WHAT THE TASK ASKS » In the entries that follow, the first line to write out is the one containing "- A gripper", and the last is the one containing "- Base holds". Reproduce that stretch exactly, with nothing before or after it.

----------

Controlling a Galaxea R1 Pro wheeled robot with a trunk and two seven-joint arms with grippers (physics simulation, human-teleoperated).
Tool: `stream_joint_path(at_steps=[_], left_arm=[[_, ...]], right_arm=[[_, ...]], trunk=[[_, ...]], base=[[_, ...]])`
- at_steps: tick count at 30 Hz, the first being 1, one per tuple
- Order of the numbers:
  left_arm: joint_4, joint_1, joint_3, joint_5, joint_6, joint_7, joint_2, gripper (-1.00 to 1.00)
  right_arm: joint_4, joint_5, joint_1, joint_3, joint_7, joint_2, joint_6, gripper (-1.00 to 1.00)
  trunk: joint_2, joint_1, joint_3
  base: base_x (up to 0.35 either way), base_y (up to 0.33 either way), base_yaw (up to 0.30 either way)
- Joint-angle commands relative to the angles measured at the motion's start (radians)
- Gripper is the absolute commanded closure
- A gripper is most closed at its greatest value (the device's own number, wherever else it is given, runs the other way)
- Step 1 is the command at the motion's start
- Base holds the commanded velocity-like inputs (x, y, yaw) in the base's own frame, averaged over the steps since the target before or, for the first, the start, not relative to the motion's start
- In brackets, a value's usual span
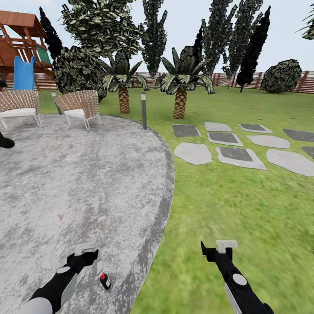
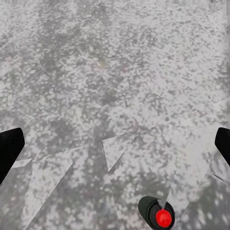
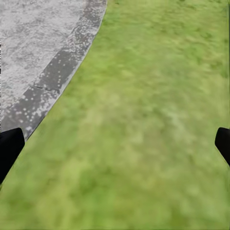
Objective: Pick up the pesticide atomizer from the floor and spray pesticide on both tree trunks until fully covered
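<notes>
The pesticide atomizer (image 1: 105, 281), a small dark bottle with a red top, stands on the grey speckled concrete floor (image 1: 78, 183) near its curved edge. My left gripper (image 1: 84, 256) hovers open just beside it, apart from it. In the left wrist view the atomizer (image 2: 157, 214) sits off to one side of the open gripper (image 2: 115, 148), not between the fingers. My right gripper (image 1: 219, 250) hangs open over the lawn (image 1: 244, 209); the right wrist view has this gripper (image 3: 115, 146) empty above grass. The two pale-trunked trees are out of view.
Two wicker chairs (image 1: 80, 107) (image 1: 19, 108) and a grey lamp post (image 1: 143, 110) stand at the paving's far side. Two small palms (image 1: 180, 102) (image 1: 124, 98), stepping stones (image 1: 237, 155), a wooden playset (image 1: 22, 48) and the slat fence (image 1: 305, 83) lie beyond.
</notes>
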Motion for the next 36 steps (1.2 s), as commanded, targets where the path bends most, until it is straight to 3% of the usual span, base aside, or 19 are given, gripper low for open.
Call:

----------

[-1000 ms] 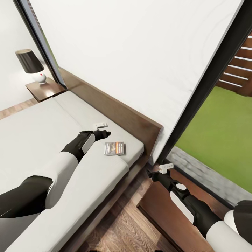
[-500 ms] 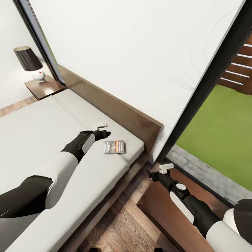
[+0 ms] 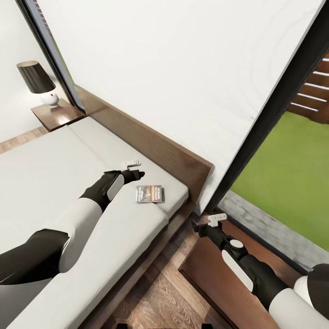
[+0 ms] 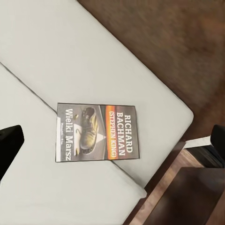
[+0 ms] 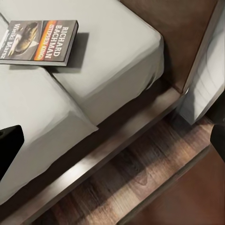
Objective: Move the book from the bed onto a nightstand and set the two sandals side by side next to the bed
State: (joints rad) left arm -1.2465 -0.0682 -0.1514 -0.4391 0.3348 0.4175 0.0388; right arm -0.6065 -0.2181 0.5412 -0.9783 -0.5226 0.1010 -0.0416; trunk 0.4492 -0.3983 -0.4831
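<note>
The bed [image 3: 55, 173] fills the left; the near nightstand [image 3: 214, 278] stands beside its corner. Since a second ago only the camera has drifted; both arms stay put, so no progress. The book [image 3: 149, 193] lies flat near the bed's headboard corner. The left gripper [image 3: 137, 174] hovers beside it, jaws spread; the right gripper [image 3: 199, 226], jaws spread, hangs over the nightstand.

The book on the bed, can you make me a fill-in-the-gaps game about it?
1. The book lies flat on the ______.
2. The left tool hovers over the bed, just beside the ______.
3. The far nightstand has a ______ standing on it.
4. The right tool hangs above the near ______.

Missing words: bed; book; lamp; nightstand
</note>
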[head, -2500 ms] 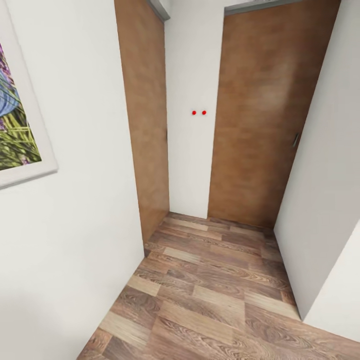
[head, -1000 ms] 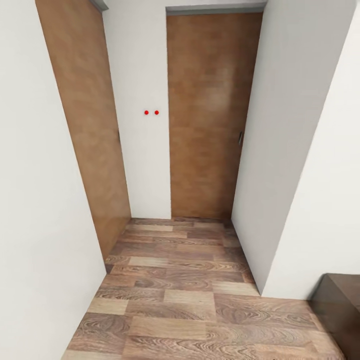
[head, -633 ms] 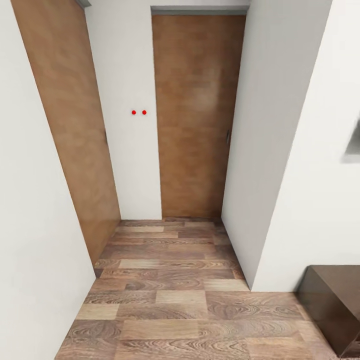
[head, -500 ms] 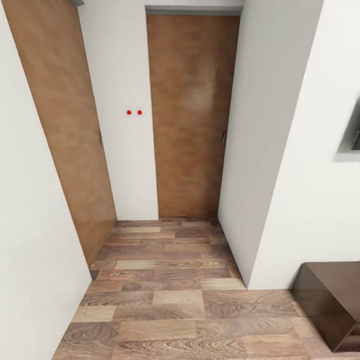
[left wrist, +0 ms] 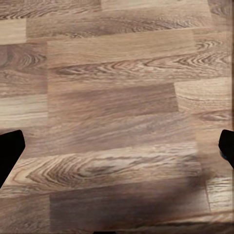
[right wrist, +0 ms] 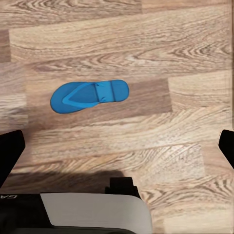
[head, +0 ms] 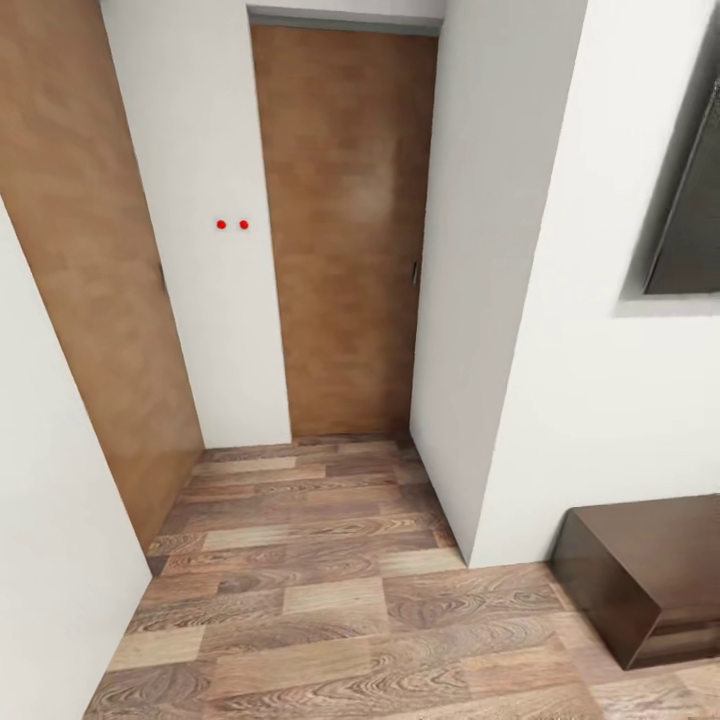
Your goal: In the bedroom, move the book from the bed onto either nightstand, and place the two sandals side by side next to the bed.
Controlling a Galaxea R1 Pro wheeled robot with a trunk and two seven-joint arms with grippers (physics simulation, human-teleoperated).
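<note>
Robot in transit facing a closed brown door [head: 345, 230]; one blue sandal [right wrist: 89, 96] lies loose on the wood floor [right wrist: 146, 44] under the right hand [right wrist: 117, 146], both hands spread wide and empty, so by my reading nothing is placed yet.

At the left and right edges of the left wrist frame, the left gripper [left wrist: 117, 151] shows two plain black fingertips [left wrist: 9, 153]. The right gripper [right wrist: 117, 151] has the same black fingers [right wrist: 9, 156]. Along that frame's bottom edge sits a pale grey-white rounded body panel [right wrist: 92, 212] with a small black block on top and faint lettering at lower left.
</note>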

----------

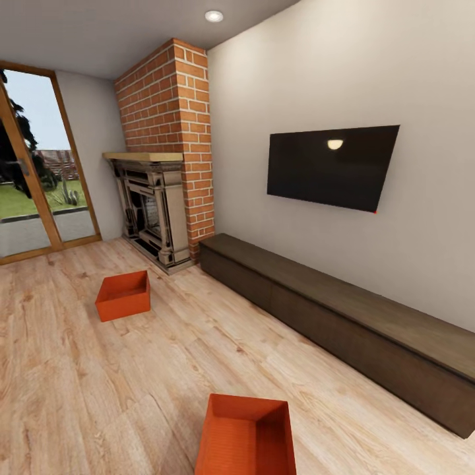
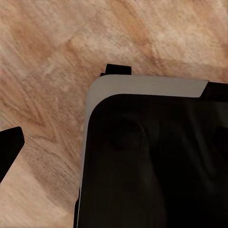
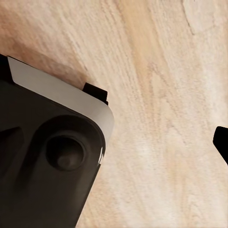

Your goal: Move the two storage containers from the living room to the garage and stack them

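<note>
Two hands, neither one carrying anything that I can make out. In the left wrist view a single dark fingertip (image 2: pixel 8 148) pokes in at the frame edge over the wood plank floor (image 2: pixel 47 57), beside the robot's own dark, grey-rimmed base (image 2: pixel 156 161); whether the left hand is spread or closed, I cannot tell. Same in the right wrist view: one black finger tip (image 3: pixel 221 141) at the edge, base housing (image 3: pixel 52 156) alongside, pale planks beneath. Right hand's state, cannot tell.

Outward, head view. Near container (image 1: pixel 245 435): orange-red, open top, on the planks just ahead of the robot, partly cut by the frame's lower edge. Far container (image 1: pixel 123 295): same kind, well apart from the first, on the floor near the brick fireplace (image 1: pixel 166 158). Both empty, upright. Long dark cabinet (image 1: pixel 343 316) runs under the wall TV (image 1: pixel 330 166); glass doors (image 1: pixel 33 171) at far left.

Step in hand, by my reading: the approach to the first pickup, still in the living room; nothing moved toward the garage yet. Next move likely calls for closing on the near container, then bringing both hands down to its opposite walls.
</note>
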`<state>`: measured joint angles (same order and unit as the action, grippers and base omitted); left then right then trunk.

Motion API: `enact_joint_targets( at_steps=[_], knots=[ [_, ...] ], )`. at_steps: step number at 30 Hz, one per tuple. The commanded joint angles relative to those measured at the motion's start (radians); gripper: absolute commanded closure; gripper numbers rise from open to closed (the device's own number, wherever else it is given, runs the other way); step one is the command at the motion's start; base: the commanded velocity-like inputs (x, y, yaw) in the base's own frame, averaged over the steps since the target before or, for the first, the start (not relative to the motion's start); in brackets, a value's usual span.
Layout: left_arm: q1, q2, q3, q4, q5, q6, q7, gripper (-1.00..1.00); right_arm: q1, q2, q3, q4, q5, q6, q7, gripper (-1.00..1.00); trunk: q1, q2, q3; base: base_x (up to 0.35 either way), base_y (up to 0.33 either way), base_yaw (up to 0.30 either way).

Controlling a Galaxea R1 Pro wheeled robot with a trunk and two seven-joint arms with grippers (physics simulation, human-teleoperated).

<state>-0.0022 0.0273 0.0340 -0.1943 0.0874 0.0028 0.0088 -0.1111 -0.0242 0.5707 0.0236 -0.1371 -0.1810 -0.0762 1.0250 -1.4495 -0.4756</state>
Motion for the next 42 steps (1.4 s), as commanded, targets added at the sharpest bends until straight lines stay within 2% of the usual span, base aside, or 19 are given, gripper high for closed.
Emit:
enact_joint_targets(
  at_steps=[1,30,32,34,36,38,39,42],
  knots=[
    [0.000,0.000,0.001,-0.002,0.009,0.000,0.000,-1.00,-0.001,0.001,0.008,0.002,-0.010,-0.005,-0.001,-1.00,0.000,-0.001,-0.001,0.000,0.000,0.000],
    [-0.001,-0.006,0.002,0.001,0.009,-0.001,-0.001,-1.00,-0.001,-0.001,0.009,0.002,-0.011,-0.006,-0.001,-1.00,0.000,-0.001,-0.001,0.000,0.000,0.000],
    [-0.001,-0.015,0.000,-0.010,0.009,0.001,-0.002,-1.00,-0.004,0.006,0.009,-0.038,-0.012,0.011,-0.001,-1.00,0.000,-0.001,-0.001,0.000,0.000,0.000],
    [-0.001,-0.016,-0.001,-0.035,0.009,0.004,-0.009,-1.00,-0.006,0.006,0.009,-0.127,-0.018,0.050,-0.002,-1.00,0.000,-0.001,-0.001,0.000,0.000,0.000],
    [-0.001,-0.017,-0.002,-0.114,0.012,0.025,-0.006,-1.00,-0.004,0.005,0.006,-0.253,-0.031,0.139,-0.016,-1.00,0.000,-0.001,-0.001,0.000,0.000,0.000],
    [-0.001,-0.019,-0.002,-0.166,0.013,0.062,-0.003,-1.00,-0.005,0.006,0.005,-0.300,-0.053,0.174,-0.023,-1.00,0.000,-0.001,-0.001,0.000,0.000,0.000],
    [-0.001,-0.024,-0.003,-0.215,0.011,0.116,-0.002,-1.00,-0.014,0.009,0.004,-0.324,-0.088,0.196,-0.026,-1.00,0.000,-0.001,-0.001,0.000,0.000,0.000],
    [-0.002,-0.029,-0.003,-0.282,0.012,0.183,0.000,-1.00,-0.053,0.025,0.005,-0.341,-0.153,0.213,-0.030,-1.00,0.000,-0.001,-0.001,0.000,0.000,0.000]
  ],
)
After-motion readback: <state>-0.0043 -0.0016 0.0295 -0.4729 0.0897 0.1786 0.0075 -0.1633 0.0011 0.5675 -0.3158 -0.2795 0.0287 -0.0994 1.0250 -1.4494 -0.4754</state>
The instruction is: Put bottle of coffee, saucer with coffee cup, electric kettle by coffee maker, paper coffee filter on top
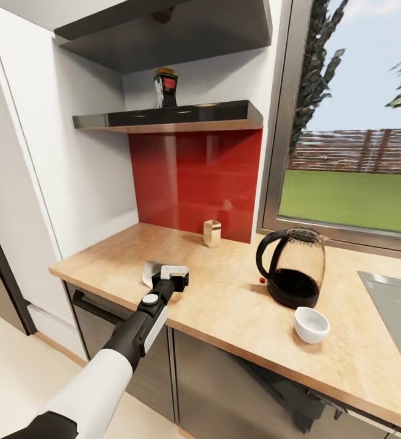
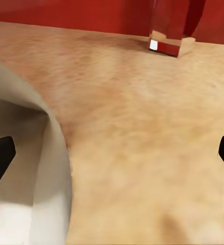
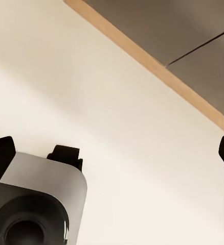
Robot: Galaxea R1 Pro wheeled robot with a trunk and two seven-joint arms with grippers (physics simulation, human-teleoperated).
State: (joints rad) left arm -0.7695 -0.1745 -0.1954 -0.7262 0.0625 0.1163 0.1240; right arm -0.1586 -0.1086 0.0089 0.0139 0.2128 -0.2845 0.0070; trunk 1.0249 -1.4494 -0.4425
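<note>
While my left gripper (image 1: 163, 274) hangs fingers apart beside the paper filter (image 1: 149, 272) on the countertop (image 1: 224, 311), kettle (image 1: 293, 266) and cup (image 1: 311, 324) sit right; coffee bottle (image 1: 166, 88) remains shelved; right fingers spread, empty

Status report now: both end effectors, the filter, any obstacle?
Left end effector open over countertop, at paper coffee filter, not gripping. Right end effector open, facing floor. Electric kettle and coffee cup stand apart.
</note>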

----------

SOLUTION FOR THIS TASK »
- A gripper is most closed at its greatest value (the device's own number, wherever else it is given, runs the other way)
- Step 1 is the command at the motion's start
- Base holds the commanded velocity-like inputs (x, y, yaw) in the base's own frame, averaged over the steps since the target before or, for the first, the start, not relative to the motion's start

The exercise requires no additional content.